+++ Source material

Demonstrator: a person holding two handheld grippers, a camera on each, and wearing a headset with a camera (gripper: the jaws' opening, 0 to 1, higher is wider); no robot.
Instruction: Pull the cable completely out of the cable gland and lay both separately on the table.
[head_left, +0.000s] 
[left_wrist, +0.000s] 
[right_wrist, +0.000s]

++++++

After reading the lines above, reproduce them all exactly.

■ **Output of the exercise**
Demonstrator: a person holding two handheld grippers, a camera on each, and wearing a headset with a camera (gripper: the jaws' opening, 0 to 1, higher is wider); no robot.
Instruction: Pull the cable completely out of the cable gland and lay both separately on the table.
[head_left, +0.000s] 
[left_wrist, +0.000s] 
[right_wrist, +0.000s]

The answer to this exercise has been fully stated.